*WHAT IS NEEDED*. Look through the listing below and report how many lines contain "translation", as a bare number.

*DATASET CONTENT*.

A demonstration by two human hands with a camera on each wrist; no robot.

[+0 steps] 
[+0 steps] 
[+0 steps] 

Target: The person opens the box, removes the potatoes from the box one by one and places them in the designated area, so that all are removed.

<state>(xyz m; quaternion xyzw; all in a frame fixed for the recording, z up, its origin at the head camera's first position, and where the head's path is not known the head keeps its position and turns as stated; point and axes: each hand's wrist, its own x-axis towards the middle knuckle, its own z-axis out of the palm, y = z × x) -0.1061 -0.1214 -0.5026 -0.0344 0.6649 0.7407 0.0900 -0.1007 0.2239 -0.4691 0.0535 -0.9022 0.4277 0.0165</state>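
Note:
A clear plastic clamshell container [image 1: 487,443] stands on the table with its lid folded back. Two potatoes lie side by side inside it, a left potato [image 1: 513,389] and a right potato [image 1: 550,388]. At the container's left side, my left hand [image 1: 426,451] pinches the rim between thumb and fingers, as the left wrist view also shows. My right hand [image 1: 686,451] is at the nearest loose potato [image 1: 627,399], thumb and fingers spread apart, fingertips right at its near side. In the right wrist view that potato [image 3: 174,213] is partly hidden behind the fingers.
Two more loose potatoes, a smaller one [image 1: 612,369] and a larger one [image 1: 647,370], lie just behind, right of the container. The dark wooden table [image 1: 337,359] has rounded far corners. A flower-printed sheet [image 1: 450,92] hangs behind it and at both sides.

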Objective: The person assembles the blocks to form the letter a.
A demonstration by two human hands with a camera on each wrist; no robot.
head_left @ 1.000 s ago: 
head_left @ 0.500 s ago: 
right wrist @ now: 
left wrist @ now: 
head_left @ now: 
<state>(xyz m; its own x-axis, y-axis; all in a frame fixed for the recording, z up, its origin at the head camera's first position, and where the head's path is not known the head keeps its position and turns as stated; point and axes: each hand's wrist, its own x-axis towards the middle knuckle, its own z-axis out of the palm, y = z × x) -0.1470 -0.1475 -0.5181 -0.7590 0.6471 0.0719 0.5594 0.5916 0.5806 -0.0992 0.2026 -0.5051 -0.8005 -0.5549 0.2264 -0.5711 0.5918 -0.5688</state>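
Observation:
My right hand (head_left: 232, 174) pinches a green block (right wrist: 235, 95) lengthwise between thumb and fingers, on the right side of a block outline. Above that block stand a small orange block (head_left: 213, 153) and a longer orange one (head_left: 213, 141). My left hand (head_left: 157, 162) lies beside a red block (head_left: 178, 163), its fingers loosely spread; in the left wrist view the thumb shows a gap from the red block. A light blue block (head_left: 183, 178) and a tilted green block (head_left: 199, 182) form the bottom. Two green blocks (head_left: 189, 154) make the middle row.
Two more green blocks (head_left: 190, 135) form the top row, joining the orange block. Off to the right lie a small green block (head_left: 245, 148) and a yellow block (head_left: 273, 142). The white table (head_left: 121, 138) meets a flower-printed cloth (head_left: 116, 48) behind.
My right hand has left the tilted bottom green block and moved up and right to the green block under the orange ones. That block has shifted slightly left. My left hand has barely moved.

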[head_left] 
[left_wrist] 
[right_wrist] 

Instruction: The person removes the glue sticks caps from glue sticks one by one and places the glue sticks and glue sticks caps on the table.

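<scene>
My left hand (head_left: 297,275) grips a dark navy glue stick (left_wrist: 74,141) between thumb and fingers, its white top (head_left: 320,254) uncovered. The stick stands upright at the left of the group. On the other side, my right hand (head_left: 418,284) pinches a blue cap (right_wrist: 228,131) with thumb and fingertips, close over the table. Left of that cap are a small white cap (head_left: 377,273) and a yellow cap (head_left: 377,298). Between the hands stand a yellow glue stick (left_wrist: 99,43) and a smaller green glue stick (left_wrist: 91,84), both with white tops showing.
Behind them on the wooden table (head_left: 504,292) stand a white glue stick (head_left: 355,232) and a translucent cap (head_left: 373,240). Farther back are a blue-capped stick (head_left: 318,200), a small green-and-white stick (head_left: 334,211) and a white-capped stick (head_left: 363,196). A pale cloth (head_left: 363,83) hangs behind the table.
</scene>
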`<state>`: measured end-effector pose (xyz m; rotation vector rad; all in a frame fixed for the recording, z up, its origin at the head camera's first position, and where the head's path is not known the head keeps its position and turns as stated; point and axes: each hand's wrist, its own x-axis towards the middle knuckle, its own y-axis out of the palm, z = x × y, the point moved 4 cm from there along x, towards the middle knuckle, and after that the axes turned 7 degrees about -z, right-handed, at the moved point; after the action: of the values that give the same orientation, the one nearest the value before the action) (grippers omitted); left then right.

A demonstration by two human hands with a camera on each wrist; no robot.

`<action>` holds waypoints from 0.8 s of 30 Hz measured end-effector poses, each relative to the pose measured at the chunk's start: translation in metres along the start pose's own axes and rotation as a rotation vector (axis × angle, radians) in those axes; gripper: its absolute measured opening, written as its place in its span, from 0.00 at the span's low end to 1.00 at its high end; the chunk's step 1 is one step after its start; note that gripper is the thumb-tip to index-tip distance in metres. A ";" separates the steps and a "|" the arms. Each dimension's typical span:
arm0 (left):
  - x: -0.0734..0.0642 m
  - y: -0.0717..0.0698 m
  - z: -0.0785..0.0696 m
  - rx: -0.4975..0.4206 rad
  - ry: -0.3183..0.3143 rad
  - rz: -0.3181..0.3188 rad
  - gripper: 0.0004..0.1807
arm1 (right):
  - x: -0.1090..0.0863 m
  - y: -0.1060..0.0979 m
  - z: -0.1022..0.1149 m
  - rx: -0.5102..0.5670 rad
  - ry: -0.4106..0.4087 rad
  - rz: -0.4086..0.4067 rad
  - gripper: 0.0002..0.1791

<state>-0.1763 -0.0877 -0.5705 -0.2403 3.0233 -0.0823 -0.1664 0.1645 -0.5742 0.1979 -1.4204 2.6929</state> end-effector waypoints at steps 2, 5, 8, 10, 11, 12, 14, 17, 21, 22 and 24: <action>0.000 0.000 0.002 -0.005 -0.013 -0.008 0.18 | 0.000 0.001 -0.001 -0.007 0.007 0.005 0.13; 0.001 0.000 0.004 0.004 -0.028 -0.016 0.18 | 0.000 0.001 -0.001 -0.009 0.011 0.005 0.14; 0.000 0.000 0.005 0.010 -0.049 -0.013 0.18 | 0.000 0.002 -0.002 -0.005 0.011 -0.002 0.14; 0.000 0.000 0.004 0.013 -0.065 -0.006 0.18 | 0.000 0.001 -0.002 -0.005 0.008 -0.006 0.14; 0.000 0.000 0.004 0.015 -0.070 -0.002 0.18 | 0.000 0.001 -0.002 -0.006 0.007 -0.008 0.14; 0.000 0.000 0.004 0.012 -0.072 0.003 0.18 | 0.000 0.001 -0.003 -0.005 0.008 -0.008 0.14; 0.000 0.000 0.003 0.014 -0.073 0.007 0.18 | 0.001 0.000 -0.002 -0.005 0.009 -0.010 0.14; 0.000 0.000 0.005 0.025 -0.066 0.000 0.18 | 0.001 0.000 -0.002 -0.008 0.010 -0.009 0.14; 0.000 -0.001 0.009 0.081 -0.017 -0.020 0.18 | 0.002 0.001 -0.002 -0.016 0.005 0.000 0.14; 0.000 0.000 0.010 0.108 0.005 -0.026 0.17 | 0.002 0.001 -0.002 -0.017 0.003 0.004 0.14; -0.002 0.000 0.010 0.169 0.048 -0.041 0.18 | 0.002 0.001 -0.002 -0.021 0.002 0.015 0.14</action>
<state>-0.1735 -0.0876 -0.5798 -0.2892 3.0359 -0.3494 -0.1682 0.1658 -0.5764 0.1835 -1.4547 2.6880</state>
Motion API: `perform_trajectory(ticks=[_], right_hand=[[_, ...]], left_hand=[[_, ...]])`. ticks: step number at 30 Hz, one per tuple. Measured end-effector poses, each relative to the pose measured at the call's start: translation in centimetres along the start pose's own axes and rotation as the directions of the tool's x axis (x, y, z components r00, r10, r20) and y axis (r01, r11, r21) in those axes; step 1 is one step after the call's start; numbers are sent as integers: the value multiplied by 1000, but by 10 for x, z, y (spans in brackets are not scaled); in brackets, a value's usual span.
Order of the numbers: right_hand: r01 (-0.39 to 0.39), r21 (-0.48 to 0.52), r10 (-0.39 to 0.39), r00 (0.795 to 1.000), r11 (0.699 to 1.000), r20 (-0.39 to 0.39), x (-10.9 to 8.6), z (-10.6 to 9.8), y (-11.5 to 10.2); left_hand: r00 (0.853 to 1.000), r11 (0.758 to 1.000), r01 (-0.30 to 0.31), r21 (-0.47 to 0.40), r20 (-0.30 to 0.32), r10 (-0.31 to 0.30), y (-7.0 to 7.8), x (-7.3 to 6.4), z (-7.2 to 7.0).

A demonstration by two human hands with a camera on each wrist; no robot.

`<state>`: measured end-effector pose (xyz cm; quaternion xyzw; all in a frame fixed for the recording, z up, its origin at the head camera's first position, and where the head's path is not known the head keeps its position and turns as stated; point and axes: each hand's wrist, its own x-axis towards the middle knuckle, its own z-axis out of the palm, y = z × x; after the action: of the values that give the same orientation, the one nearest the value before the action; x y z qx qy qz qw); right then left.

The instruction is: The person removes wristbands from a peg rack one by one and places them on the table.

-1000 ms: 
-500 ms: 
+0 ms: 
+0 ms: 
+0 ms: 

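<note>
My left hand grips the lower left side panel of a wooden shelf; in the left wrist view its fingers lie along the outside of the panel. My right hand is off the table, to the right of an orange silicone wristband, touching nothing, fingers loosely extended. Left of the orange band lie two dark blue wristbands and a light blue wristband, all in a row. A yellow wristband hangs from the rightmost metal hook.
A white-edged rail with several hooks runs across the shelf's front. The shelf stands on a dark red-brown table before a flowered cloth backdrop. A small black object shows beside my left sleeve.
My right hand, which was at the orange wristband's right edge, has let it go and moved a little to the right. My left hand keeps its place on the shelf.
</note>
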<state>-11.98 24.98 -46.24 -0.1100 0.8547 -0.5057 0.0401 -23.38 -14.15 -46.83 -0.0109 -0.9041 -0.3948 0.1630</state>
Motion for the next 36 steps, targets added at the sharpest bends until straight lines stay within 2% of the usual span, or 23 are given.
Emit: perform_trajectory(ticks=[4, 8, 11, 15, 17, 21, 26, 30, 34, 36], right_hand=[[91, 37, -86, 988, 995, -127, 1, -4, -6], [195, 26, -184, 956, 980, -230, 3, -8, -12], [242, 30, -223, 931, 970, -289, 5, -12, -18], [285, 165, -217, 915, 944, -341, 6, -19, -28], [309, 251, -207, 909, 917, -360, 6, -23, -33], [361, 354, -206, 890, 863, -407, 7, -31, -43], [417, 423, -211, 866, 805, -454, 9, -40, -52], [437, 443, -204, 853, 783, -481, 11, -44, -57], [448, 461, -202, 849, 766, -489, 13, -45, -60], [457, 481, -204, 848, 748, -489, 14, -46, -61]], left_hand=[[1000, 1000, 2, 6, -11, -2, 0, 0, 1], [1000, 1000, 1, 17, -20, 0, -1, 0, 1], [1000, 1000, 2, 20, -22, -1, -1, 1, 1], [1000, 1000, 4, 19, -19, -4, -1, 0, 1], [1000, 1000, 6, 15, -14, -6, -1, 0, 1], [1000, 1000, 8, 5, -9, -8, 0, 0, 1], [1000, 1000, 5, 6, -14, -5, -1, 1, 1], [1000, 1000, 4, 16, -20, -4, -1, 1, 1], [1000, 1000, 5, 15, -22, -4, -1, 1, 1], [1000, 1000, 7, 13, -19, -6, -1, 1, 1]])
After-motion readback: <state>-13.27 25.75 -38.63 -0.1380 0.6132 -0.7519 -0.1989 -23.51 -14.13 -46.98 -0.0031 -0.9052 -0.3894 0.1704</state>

*RESPONSE BELOW*. 2